The use of HFCS has risen dramatically over the last 35 years. It is now used in all kinds of products, from most soft drinks and many name brand candies to products one would not associate with syrup: salad dressing, Yoplait yogurt and even healthier cereals like Special K.
When I was an undergraduate, one of my classmates said that university life can be quite insulating. It insulates us from many problems including the huge number of people who are now obese, referring to individuals with a Body Mass Index (BMI) – the ratio of weight to height – of 30 or higher.
50 years ago, obesity in the U.S. was an issue; that has changed. According to the Centers for Disease Control and Prevention, in 1992 there were only six states with 15 percent or more of the population was obese, and none with a rate over 20 percent. By 2008, only one state – Colorado – had fewer than a 20 percent obesity rate. According to the National Health Examination Survey, 13.4 percent of people 20-74 years of age in 1962 were classified as obese compared with 35.1 percent by 2006. While there is evidence that obesity rates appear to be leveling off, the numbers are still staggering.

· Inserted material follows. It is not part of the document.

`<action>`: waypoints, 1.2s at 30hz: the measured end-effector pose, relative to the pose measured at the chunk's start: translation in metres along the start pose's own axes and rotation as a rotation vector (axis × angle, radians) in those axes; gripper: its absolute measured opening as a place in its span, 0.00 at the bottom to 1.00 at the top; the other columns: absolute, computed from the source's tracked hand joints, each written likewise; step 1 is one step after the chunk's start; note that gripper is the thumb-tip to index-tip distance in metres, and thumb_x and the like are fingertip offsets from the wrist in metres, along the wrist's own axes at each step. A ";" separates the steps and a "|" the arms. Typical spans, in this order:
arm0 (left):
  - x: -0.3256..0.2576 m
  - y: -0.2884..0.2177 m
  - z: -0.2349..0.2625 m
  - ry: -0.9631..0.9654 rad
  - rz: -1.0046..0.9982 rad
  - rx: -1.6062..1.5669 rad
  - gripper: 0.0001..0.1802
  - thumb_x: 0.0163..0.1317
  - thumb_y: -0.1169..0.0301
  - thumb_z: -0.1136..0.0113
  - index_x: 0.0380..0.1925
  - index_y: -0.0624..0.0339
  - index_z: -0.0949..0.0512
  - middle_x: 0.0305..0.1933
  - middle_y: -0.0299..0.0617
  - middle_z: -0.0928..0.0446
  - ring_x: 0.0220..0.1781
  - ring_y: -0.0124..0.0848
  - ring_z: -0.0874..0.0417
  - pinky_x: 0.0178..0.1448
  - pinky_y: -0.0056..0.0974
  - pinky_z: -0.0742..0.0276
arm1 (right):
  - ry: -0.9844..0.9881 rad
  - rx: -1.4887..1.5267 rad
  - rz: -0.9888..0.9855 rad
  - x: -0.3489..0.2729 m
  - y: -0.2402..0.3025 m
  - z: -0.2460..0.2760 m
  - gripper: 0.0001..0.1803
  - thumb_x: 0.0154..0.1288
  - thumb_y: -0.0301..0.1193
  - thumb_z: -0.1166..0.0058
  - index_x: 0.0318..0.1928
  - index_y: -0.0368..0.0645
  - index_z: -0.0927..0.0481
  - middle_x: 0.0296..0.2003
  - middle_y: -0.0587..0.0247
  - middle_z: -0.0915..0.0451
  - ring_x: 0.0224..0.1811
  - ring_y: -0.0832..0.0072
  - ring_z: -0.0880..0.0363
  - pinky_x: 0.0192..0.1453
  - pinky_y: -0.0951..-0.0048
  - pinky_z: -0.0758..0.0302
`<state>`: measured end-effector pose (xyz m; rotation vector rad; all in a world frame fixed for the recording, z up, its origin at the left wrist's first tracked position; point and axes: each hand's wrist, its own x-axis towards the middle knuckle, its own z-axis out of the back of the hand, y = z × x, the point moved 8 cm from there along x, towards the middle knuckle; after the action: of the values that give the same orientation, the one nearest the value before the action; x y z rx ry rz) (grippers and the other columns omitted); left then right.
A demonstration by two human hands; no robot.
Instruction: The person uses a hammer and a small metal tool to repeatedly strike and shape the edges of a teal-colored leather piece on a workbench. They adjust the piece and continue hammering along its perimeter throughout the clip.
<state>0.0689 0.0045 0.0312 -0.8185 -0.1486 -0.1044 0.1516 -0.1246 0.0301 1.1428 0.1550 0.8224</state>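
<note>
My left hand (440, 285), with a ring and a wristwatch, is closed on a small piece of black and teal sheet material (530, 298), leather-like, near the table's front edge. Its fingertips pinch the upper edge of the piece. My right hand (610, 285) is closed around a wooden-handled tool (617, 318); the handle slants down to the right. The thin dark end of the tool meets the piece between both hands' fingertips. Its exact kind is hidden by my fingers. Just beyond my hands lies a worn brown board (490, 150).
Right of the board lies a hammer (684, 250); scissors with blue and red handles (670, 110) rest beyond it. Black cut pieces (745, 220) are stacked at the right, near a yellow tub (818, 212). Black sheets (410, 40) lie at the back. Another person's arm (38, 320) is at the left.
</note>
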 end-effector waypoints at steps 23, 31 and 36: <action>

There are several negative consequences of widespread obesity. According to an article in Health Affairs, each obese American incurs health care costs about 42 percent greater than someone with normal weight. It also shortens life expectancy and decreases productivity, due to increased illnesses such as diabetes and heart disease. There is also the money spent on weight loss. With 25 percent of American men and 43 percent of American women attempting to lose weight each year, the weight loss industry is making billions, worth $55.4 billion in 2006. The resources and money used for this industry could clearly be used elsewhere.